La investigación por el asesinato del logopeda de 32 años en una clínica de Valencia ha entrado en un terreno todavía más oscuro: el análisis de sus dispositivos electrónicos para determinar si guardaban material pedófilo o cualquier rastro que ayude a reconstruir lo ocurrido.
El crimen estalló el lunes por la tarde en el barrio de Marxalenes, cuando un joven de 24 años irrumpió en la consulta donde estaba su hijo de tres años y acabó con la vida del terapeuta a puñaladas dentro del propio centro.
Poco después, el agresor se presentó en la comisaría de Burjassot con las manos manchadas de sangre y confesó que había matado a un hombre al asegurar que creyó que estaba abusando del menor.
Su versión sostiene que volvió antes de la hora de recogida, oyó un grito y encontró al niño con el pantalón bajado y el pañal desabrochado, una escena que desató una reacción inmediata y letal dentro de la clínica.
Antes de atacar, exigió que le entregaran unas supuestas grabaciones para demostrar que no había ocurrido ningún abuso, pero los primeros trabajos policiales han situado una grieta importante en ese relato.
Los agentes comprobaron que el local no contaba con cámaras en la sala de consulta ni en la entrada, de modo que ese material que reclamaba no existía en los términos en que él lo describió al entregarse.

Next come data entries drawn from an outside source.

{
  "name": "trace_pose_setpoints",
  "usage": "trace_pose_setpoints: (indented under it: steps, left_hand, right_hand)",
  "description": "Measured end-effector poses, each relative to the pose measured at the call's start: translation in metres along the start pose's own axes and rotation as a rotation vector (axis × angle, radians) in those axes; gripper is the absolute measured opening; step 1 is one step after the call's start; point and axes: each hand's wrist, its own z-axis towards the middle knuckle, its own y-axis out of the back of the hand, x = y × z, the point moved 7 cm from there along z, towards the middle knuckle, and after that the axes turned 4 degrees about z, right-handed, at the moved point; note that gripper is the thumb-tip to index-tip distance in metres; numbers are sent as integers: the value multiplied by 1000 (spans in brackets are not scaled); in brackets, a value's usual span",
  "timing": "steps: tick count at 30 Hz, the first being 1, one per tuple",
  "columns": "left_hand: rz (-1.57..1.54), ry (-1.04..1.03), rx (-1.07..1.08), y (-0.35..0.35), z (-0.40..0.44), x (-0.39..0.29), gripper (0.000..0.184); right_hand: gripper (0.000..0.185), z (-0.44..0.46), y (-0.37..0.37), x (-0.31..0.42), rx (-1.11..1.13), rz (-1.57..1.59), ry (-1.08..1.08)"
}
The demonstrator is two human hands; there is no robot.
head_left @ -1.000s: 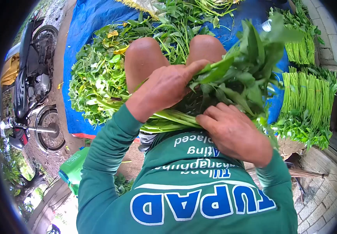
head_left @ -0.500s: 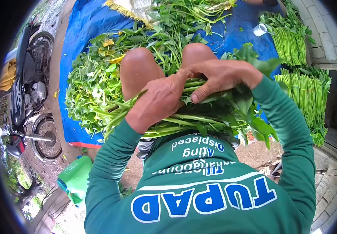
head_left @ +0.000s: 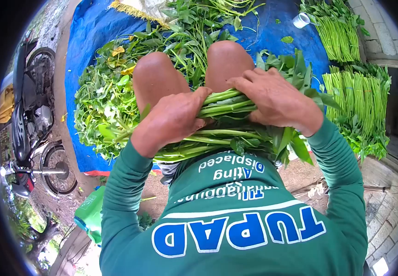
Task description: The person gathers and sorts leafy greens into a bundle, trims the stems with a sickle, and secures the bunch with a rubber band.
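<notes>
Across my lap lies a bunch of water spinach (head_left: 226,106), its long green stems running sideways and its leaves hanging out to the right. My left hand (head_left: 171,119) is wrapped round the stems on the left, thumb underneath. On the right, my right hand (head_left: 277,99) grips the same bunch near its leafy part, fingers over the top. More loose stems (head_left: 222,138) rest below the hands, against my shirt. Part of the bunch is hidden behind both hands.
A blue tarp (head_left: 279,34) carries a heap of loose leaves (head_left: 104,101). Tied bundles of stems (head_left: 357,96) stand at the right, near a white cup (head_left: 301,20). A motorcycle (head_left: 37,115) is parked at the left, and a green jug (head_left: 90,211) sits at lower left.
My hands have moved apart: the right hand shifted right and flattened over the bunch, the left slid slightly left. More stems now show between them.
</notes>
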Motion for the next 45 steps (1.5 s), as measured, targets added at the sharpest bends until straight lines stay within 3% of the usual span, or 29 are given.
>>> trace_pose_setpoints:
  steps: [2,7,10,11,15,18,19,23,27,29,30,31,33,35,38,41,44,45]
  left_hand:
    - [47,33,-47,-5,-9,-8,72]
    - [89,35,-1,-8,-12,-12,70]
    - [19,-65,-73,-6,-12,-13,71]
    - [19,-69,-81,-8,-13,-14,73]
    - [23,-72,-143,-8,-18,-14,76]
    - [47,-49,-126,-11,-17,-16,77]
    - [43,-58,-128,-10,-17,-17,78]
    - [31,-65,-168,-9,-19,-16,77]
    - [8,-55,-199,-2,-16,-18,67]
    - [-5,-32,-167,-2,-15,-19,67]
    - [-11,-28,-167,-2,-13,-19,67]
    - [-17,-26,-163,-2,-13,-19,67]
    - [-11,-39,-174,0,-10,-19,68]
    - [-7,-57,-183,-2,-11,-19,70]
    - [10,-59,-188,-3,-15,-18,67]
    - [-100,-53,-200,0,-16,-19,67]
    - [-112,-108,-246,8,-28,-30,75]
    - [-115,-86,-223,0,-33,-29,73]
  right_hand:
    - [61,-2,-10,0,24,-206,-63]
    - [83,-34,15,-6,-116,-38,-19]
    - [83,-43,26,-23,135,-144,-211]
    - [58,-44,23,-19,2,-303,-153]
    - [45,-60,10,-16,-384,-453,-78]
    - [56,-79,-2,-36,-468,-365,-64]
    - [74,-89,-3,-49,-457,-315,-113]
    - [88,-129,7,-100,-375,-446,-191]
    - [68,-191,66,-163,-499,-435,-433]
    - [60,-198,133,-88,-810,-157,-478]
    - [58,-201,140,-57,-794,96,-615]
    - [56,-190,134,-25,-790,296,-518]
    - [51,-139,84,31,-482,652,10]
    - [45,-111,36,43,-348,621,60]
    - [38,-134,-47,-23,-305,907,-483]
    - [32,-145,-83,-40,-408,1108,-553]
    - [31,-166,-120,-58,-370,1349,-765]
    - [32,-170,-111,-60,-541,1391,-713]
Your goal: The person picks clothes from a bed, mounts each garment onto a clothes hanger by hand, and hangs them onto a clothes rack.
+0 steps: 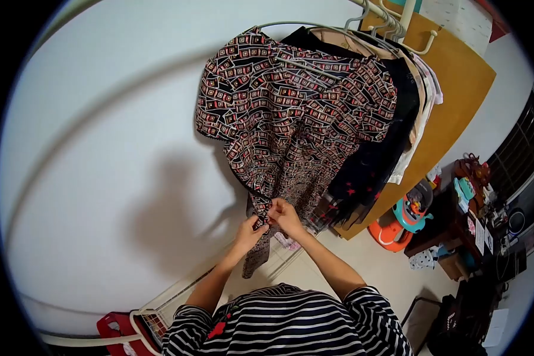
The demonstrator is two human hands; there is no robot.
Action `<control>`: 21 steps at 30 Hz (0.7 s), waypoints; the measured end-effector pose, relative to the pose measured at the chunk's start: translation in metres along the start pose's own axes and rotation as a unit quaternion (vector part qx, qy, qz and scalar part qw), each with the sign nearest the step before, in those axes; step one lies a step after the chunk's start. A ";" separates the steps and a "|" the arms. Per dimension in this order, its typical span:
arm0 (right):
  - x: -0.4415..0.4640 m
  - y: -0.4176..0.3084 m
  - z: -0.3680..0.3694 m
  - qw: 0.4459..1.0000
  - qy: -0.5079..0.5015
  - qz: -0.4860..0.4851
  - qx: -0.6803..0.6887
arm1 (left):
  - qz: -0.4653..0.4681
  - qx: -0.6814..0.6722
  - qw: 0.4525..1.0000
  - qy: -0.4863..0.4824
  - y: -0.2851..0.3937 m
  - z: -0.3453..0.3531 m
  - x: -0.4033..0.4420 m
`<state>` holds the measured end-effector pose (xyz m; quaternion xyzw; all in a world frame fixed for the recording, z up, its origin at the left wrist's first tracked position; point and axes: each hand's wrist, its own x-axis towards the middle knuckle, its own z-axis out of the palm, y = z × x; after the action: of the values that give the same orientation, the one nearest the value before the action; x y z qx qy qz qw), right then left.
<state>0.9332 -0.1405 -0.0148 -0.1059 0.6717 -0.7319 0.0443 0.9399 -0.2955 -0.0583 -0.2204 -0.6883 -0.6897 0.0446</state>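
A short-sleeved dress (296, 113) with a black, red and cream geometric print hangs on a hanger from the rack in front of me. My left hand (250, 233) pinches a gathered bit of its fabric at the left side, below the sleeve. Close beside it, my right hand (285, 218) has its fingers closed on the same gathered fabric; the two hands nearly touch. A strip of the printed cloth (256, 258) hangs beneath them. What exactly lies between the fingertips is too small to make out.
Behind the dress, dark and light clothes (418, 113) hang on the rack (406, 15). A wooden panel (451, 89) stands behind them. To the right are an orange and teal child's toy (400, 222) and a cluttered desk (451, 219). A red bag (114, 332) sits lower left.
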 end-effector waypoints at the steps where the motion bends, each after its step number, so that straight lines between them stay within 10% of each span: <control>1: -0.002 -0.003 0.006 0.993 0.070 -0.078 -0.059 | -0.024 0.055 0.998 0.010 -0.006 -0.003 -0.001; 6: -0.027 -0.033 0.010 0.919 0.084 -0.236 -0.305 | -0.020 0.064 0.996 0.058 0.012 -0.005 -0.010; 21: -0.044 -0.053 0.012 0.845 0.007 -0.307 -0.439 | 0.029 0.096 0.993 0.067 0.051 0.001 -0.027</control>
<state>0.9826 -0.1387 0.0341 -0.3094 0.8563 -0.3379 -0.2385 0.9829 -0.3033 -0.0208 -0.1886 -0.7399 -0.6321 0.1317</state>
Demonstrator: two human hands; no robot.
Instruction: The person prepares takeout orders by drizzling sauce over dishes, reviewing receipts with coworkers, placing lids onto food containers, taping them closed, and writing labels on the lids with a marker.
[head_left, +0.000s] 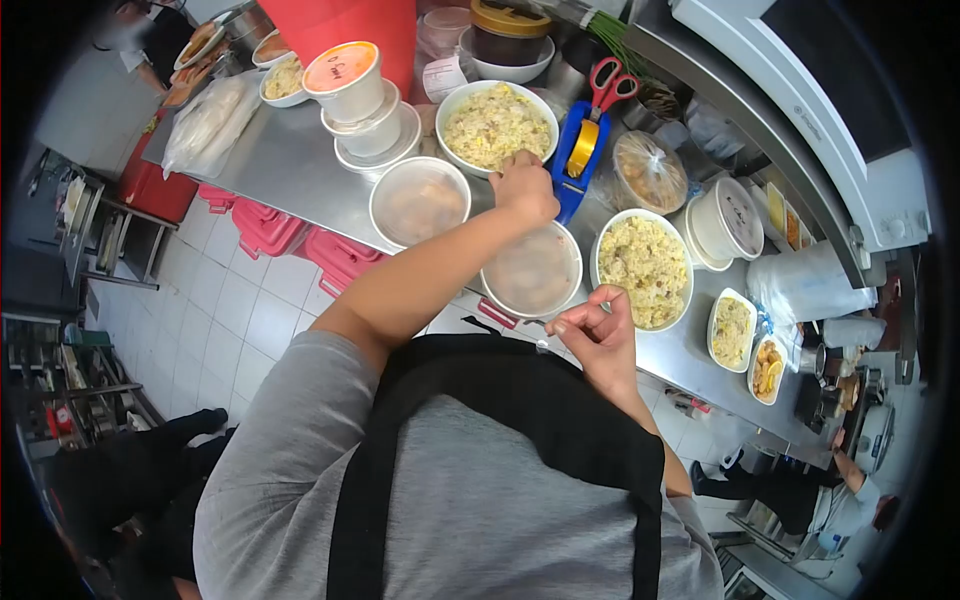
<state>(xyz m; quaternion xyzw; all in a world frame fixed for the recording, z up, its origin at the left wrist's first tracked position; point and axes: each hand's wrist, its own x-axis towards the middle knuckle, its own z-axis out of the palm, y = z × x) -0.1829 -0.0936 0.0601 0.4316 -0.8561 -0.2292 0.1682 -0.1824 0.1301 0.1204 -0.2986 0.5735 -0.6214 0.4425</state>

Esa contradicción ha reforzado la necesidad de rastrear ordenadores, teléfonos y cualquier soporte digital vinculado al logopeda, no solo para aclarar si hubo algún delito previo, sino también para medir la solidez de la explicación del homicida.
Durante el martes, los especialistas de Homicidios y Policía Científica registraron con detalle tanto la clínica como la vivienda del fallecido, en busca de pruebas objetivas que permitan separar los hechos comprobables de las sospechas y del pánico.
La víctima gestionaba la clínica y, de acuerdo con los datos conocidos sobre su trayectoria, había cursado Logopedia, un máster de especialización y además estudiaba Psicología, mientras mantenía una vida estable junto a su pareja.
Padres que habían llevado allí a sus hijos durante años han descrito una sensación de desconcierto absoluto, porque aseguran que nunca detectaron conductas que les hicieran pensar en abusos o en situaciones extrañas con menores.
La brutalidad del ataque dejó otra escena inquietante: tras la agresión, el autor confeso todavía tuvo tiempo de cruzarse con la madre y el siguiente paciente, un niño de nueve años, para decir que el logopeda no estaba y que no habría consulta.
Después se fue a su casa, se lavó, dejó al pequeño y acudió a la comisaría para entregarse, una secuencia que ahora también forma parte del examen policial sobre el intervalo exacto entre la salida de la clínica y la confesión.
La navaja de 15 centímetros utilizada en el crimen ya está en manos de la Policía, mientras la autopsia, el estudio del entorno digital y la revisión completa de los movimientos del detenido marcan el avance de unas diligencias todavía abiertas.
En este punto, el corazón del caso late en dos planos a la vez: la violencia irreversible de un asesinato consumado y la pregunta que ahora intenta responder la Policía, encerrada quizá en un móvil o en un ordenador que podría confirmar, desmontar o complicar todavía más la verdad.